Shi et al. [6] developed a model to predict the CTR and average cost per click (CPC) of a keyword, using several machine learning methods such as Logistic Regression, Random Forest, and Gradient Boosting. The dataset features were categorized into two types: contextual features and historical features. For CTR prediction, the historical features are more useful than the contextual features. The result of the study indicates that linear regression and Random Forest performed well for the CTR prediction, while the Gradient Boosting produced the worst result for both the CTR prediction and the average CPC prediction.

Gai et al. [7] proposed the Pies-wise Linear Model (LS-PLM), which is considered to be a solution for the nonlinear, large scale, and sparse data problem in the CTR prediction domain. The model (LS-PLM) focuses on applications of large scale CTR prediction. It uses a divide-and-conquer approach by dividing the feature space to local sectors and fitting the linear-classification model in every sector. The combinations of weighted linear predictions were generated as a result of this process. The experimental results were found by implementing the algorithm on seven datasets that were generated from a system of mobile display advertising products on different days. The Logistic Regression (LR) Model was also used with the same dataset in order to compare its performance with the proposed model. The aim of the experiments was to evaluate LS-PLM performance, and these experiments revealed that the Pies-wise Linear Model outperformed Logistic Regression and can be employed in CTR prediction systems.

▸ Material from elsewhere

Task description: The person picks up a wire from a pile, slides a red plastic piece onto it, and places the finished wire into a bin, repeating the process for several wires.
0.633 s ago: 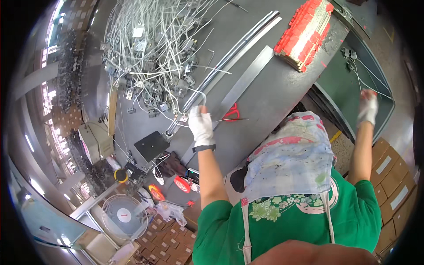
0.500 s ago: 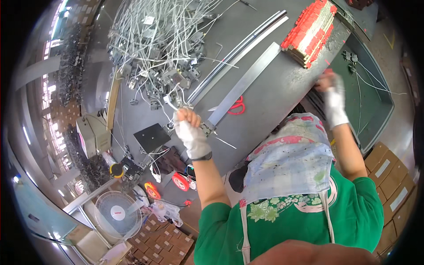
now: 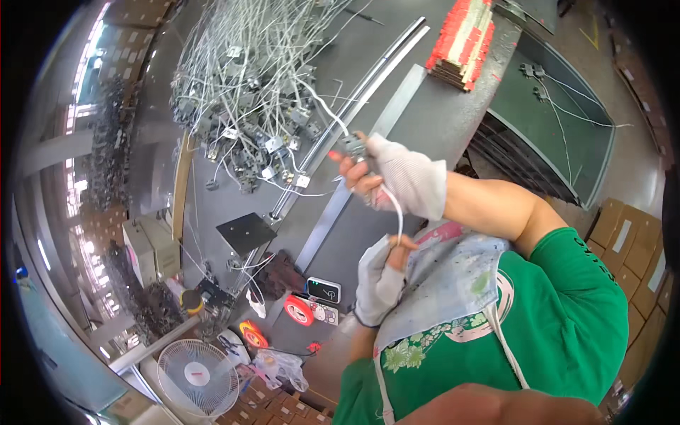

Xiong et al. [8] proposed a model to predict advertising CTR based on users’ behaviors, the prediction was via the logistic regression model. Firstly, the features were converted into meaningful numerical parameters to reduce sparsity and redundancy. Secondly, a down sampling-based algorithm addressed the class imbalance problem. Then, heuristic thinking was used to classify the features, and gradient trees were used to characterize the inductive features. In this work the dataset was an advertising log file based on Tencent SOSO. The performance of the proposed model was higher than the baseline methods with 0.05% R2 and 50.5% RMSE on average. Furthermore, Saraswathi et al. [9] used CTR prediction to find the interest of website viewers in a particular advertisement. The combination of features of various machine learning techniques such as the Naive Bayes Classifier, Logistic Regression, SVM, and Decision Tree. The dataset was gathered by the data scientist and included several features. The model focused on human features like Frequent Time Spent on the Website, Lifetime, Field Revenue, Frequent Internet Usage, and Gender. The accuracy rate was 96% which was much higher than the standard models.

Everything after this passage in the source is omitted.